Another note: San Francisco is, except for its south edge, geographically
bound, as a peninsula. Minneapolis in its geographical bounds is very
small, as cities go. Just arbitrary lines, rather than a body of water,
divides us from Golden Valley, Richfield, Robbinsdale, Hopkins,
Bloomington, etc. So, unless Minneapolis again decides to annex some
suburbs, which it did in the past and most recently, part of Richfield,
we'll have to build up, vertically, to increase density. And, as CPED
requires, "to the sidewalk." (no setbacks, no lawns or gardens)

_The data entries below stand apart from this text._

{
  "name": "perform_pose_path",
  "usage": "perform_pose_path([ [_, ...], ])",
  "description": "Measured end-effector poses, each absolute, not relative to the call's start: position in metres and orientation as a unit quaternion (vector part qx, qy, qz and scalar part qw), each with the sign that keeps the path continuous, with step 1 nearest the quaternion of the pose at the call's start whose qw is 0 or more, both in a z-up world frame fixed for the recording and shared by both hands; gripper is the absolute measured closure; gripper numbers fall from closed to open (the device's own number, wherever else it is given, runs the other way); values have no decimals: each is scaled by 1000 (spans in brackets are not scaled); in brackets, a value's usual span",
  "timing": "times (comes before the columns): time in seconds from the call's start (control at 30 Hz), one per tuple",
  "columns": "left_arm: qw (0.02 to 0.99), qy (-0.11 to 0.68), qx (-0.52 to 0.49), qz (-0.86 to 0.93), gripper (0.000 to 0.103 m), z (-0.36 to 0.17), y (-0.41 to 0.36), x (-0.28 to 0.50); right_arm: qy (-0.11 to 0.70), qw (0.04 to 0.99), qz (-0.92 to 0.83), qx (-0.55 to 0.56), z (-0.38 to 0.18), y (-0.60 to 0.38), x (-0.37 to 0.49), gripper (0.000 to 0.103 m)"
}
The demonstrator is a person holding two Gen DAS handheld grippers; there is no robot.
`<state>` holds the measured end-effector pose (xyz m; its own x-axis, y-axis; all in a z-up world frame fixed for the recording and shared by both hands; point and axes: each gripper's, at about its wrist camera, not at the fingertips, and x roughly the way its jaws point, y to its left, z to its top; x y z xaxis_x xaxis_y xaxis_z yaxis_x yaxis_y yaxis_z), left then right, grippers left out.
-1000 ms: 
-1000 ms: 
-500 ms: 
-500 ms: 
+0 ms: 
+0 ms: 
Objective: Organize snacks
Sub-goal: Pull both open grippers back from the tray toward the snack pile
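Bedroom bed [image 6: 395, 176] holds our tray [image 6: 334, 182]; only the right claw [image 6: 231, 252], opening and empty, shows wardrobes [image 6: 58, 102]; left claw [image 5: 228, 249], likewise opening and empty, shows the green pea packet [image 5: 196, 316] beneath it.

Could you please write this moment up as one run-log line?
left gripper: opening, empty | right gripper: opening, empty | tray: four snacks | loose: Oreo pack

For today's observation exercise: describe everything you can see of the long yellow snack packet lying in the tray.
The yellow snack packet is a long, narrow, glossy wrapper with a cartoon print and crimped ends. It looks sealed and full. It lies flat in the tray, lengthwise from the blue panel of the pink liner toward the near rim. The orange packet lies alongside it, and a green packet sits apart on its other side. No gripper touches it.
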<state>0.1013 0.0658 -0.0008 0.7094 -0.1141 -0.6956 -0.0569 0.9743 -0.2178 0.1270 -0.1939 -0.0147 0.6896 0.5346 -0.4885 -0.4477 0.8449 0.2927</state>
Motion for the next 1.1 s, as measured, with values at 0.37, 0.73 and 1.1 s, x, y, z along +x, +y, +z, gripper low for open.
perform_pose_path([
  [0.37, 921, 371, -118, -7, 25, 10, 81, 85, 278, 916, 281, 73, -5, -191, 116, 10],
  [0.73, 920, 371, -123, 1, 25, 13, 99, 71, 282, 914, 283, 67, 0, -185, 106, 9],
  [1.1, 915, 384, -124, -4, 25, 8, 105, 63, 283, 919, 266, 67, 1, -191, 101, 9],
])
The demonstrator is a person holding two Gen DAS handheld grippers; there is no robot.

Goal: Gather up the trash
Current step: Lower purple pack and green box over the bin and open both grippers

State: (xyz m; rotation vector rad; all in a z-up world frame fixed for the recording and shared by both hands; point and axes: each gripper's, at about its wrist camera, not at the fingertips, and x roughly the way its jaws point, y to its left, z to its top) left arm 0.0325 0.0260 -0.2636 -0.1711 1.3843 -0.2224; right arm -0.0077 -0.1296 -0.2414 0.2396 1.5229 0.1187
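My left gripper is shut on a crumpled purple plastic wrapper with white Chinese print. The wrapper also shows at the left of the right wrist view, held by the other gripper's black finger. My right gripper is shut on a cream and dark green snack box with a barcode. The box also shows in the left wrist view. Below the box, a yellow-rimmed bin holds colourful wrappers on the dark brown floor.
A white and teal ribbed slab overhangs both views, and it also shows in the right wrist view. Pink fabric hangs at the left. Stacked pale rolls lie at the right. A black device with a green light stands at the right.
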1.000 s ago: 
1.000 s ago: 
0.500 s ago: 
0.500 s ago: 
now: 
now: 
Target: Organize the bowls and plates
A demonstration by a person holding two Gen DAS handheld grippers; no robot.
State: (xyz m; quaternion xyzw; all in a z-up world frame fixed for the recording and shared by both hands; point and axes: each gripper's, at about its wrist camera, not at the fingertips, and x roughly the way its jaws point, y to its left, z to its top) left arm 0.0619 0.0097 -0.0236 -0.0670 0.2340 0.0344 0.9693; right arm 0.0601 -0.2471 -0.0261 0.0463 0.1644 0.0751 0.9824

Unless we permit people to cram together unsafely, as they were in the late
1930s to the 1950s.
Connie Sullivan
Como in Southeast Minneapolis
On Wed, Apr 22, 2015 at 8:23 AM, Constance Pepin <<email obscured>>
wrote:
Rest of post
> Just to clarify the mention in an earlier post of the South Upton project
> in Linden Hills:
>
> The new office/retail (not residential) building proposed for 4353 Upton
> Ave S is in the Shoreland Overlay District, yet the developer received a
> conditional use permit (CUP) to increase the height of the building to 3
> stories and over 52 feet. This excessive height will provide elevator
> access to a rooftop deck and penthouse for tenants, setting a precedent for
> rooftop use in this C1 zone, and effectively creating a fourth story for
> private use at the expense of surrounding properties.
>
> This height is not allowed in either the Shoreland Overlay District or in
> the C1 zoning classification for this property. A building this tall will
> diminish the Shoreland Overlay District, negatively affect access to light
> and air of surrounding properties, change the scale and character of the
> Linden Hills business district, and set a precedent for even taller
> buildings outside Shoreland Overlay and C1 zoning limits throughout the
> neighborhood and the City. This type of growth is unsustainable and
> inconsistent with the Minneapolis Comprehensive Plan.
>
> Yet the City Council's Zoning & Planning Committee voted unanimously to
> approve this CUP. At the April 9th meeting, concerns about the Shoreland
> Overlay district were readily dismissed with references to all the tall
> buildings near Lake Calhoun, as if those excessive heights--which ignore
> the neighborhood's small area plan--make it OK to continue to use CUPs to
> exceed zoning height limits. The City creates precedents and then says--
> look at all these precedents!
>
> The City's goal for density is being forced at the expense of
> neighborhoods, as zoning limits and The Minneapolis Plan for Sustainable
> Growth and even the neighborhoods' small area plans are pushed aside to
> enable developers to make more profits. As an earlier post stated, more
> population density in our City occurred previously and is possible without
> employing taxpayer-funded resources (such as CPED) to enrich developers'
> coffers. Creative and effective strategies to increase density would
> require a different set of priorities --including respect for
> neighborhoods--that are currently lacking in our City Council and CPED.
>
> Constance Pepin
> [u'Linden Hills', u''], [u'Minneapolis', u'']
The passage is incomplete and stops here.